Inter ma anche Bologna e Napoli. E infine Pistoiese. E la nazionale. Ai Mondiali argentini del 1978, una squadra forse più bella di quella iridata di quattro anni dopo. Metà bianconera e metà granata. Più che l' Italia era Torojuve. Con un' eccezione: Mauro Bellugi. «Dicevano, lo so, che Bellugi ha una gamba più corta, che era una pazzia farmi giocare in nazionale, che Bearzot si era... innamorato di me.
Ho letto, ho ascoltato, ho taciuto. Io preferisco rispondere sul campo. Il calcio è il mio mestiere: non l' ho mai tradito, non lo tradirò mai. Bellugi è un uomo». Del resto l' aveva dimostrato a Wembley nel 1973, la prima vittoria degli azzurri nello stadio-tempio degli inglesi. L' assedio dei leoni bianchi. Incessante. Spaventoso. Bellugi con le basette lunghe che si usavano nei fantastici anni Settanta a rispondere colpo su colpo.
Mauro Bellugi
Che gli italiani non si facevano spaventare dall' orda britannica.

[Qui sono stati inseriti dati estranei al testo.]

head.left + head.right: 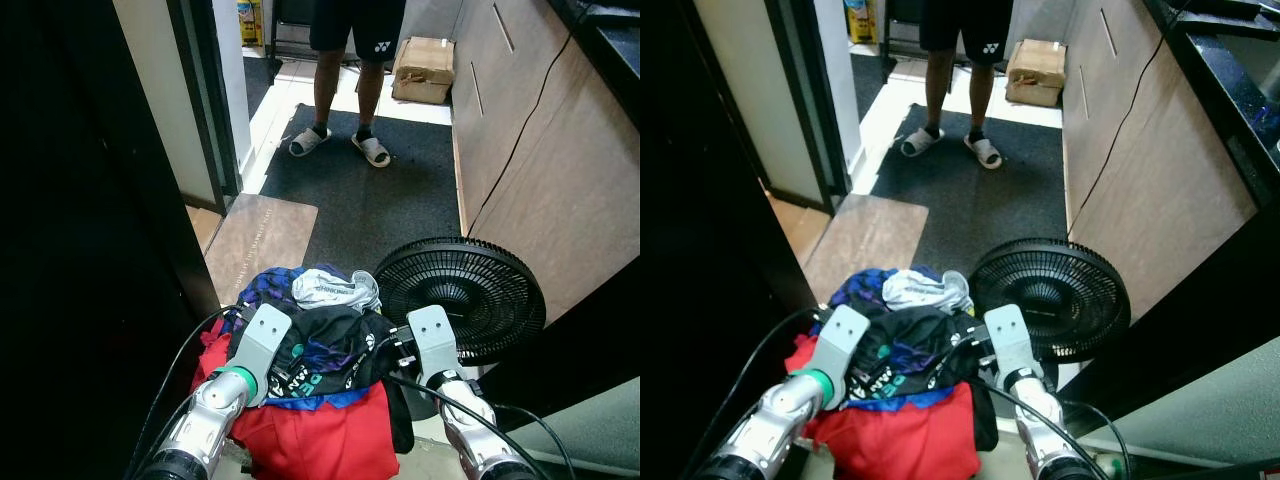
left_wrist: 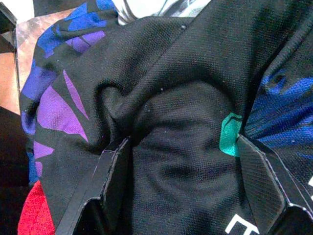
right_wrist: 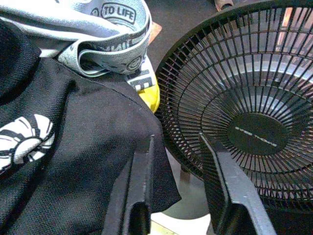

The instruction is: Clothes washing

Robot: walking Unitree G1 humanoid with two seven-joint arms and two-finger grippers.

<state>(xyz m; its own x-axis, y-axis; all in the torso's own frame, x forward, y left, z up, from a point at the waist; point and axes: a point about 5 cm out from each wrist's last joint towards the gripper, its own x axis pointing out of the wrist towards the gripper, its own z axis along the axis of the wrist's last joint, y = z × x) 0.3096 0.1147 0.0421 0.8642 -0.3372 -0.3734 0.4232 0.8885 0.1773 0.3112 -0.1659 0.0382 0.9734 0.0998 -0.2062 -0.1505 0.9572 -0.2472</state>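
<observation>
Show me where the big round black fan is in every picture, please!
Left eye view: the fan stands on the floor, right of the clothes pile.
Right eye view: the fan again sits right of the pile.
Left wrist view: just dark clothing here, no fan.
Right wrist view: its grille stands beyond the right gripper.
Shared landmark: the grey waistband.

Both silver arms are extended forward, wrists raised. The left pincer [image 2: 178, 171] is held with its fingers spread wide and pressed downward. The right pincer [image 3: 178, 183] is likewise held parted, its fingers angled forward.
</observation>
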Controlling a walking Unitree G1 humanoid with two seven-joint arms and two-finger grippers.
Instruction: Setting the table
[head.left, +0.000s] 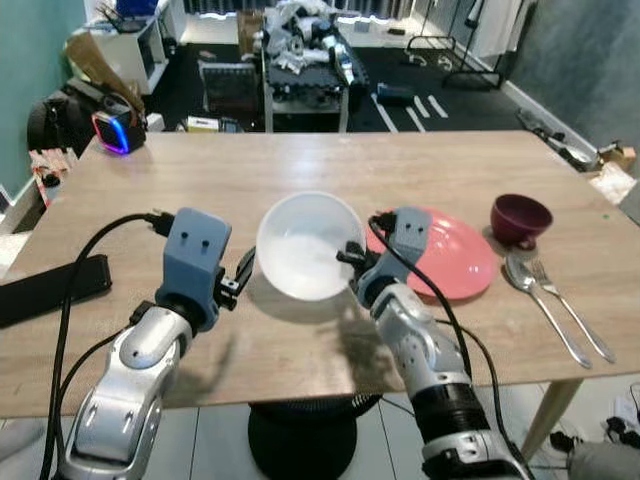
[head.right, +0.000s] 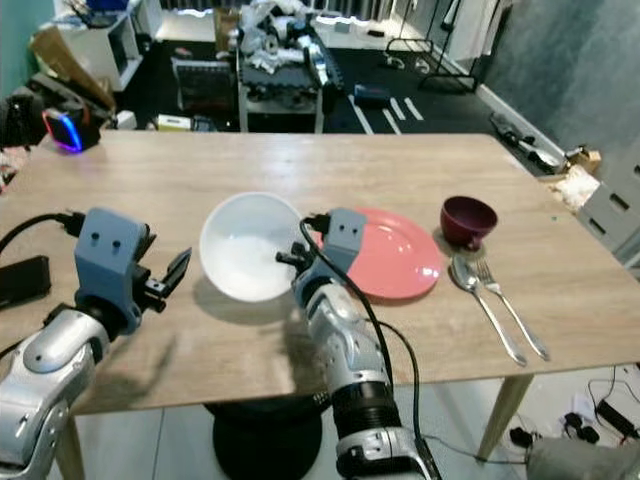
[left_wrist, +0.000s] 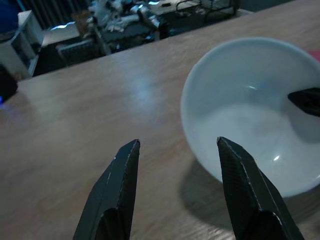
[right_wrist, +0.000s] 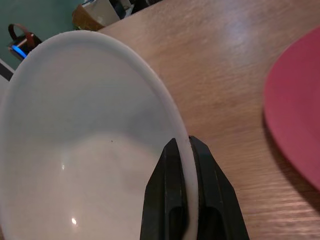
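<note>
One white bowl sits near the middle of the wooden worktop, mouth tipped toward the camera, with nothing visible inside it. The right claw is clamped on the bowl's rim, one finger inside the wall and one outside. The left claw hovers just beside the bowl's other side, its fingers spread apart and holding nothing. Just right of the bowl lies a bare pink plate. Beyond that stands a dark maroon cup, with a spoon and fork side by side, handles toward the worktop's near edge. No readable writing shows.
</note>
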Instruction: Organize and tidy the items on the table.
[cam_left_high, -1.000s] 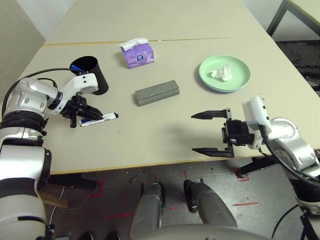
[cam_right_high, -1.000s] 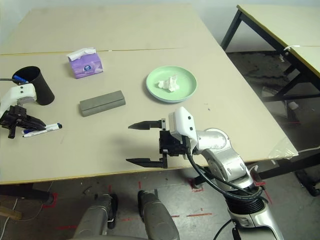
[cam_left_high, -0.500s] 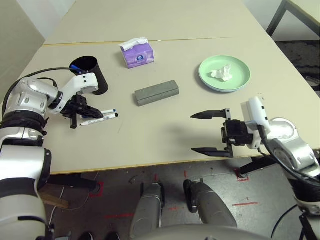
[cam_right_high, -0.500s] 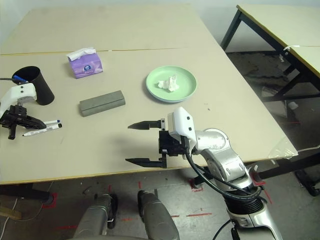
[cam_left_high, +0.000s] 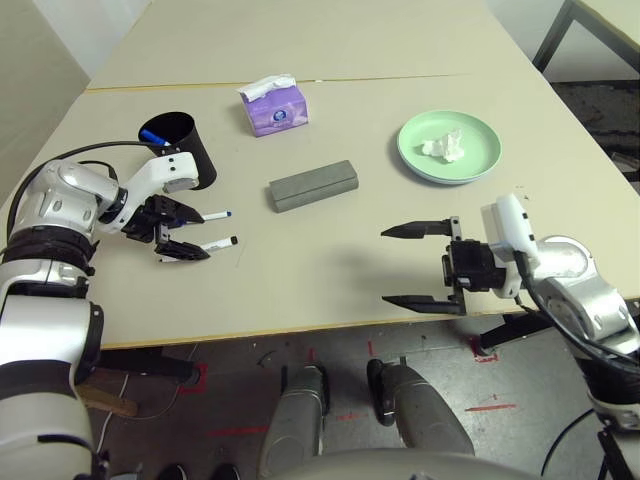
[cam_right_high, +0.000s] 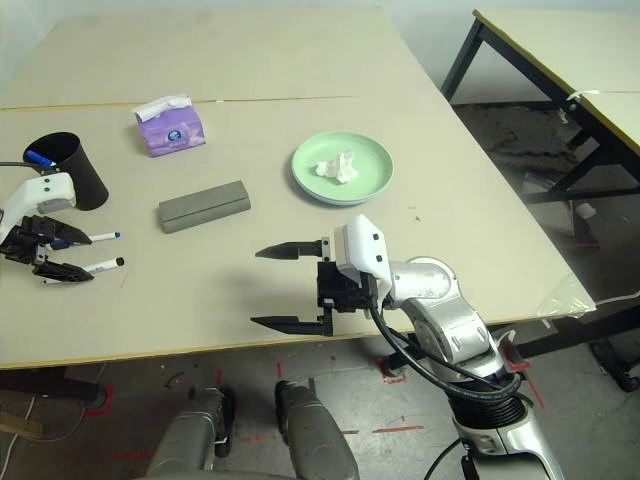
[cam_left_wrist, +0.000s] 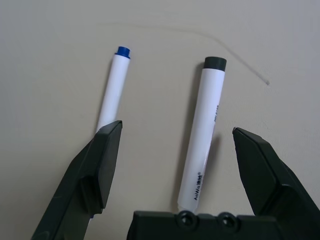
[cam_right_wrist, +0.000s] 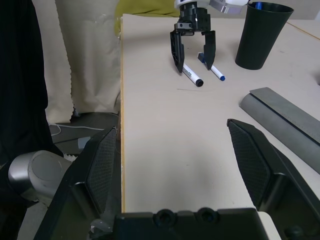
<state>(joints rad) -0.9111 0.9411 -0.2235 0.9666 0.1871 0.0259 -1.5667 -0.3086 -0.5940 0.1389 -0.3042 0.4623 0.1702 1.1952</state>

Un giocatore di classe quando agli stopper era richiesto solo di spazzare l' area e non azzardarsi a tenere la palla più di qualche secondo. Corretto ma se c' era da picchiare non si tirava indietro. Con il tedesco Klaus Fischer, per esempio, ancora ai Mondiali del '78: «Credeva di intimidirmi entrando a catapulta, scalciando, colpendomi come e non appena poteva. Lo hai visto come è finita: in una entrata volante, ho allargato il gomito, c' è finito contro con il viso, è piombato il medico a cucirgli il labbro che penzolava sul mento, lì sul campo di gioco... io non cerco la rissa, ma se mi cercano mi trovano sempre».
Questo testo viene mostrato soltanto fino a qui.